_What is needed_:
Below are some records; quote exactly the lines from the one that contains "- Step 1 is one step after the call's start" through the one that contains "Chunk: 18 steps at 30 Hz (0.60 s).", inclusive, and no others.

[Data entries]
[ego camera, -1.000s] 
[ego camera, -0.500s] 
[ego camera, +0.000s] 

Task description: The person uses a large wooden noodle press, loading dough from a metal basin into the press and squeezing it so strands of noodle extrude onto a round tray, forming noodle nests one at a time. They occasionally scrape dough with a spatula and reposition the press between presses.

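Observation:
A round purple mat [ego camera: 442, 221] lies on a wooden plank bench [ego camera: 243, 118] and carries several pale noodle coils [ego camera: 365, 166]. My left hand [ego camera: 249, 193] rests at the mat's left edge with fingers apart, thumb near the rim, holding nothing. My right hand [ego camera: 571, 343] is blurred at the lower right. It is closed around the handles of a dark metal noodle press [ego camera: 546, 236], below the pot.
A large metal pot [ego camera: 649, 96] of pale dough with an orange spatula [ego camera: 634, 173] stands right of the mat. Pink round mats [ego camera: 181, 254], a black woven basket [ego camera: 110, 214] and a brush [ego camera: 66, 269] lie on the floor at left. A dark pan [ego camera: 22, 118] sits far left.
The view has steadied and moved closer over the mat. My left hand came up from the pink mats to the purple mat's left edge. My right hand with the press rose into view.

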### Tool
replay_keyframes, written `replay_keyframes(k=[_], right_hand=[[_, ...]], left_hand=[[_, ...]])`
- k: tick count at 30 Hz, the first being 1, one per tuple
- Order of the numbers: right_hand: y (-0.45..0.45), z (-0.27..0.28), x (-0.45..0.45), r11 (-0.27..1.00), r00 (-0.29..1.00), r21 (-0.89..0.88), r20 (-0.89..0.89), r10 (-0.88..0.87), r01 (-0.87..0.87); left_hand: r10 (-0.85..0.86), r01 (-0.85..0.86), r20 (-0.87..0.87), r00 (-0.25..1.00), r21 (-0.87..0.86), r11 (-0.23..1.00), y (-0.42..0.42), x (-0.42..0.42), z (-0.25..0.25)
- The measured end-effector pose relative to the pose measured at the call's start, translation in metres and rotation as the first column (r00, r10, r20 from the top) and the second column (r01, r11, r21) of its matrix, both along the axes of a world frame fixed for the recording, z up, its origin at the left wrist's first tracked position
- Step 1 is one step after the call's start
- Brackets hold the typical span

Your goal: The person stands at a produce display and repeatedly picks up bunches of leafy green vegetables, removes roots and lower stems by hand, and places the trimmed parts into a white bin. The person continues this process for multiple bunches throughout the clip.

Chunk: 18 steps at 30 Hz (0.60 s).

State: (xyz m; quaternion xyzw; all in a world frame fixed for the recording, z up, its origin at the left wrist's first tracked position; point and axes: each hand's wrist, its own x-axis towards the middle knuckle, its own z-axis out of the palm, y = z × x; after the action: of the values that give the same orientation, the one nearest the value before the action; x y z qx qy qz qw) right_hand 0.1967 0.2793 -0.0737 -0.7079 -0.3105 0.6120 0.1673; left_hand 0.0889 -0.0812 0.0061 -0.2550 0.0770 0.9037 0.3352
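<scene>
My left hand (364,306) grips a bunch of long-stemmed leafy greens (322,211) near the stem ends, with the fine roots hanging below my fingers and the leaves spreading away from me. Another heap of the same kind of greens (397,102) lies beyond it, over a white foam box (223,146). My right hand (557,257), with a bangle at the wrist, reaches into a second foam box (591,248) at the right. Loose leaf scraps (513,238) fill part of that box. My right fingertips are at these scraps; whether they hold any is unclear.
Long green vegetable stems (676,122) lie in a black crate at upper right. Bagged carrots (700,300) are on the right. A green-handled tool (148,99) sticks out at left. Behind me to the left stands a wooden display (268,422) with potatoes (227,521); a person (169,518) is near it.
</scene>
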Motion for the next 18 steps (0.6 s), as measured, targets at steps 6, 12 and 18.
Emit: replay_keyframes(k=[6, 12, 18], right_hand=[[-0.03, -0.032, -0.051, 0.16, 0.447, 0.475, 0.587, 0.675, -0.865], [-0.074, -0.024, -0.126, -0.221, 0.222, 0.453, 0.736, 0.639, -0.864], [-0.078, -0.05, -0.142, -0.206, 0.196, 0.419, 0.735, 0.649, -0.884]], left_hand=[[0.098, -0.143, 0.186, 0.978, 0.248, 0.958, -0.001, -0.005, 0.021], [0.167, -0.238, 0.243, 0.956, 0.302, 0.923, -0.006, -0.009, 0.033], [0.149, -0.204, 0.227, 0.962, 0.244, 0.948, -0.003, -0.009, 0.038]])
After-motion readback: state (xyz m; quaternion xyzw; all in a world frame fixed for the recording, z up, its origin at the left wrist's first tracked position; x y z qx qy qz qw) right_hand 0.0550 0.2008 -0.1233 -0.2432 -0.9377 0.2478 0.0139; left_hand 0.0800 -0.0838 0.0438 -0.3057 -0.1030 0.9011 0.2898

_Exercise result_:
- Step 1 is one step after the call's start
- Brackets hold the typical span

Your goal: The person stands at a produce display and repeatedly picks up bunches of leafy green vegetables, removes roots and lower stems by hand, and places the trimmed parts into a white bin. The person continues this process for multiple bunches throughout the clip.

Chunk: 18 steps at 30 Hz (0.60 s).

No more work is left in this exercise.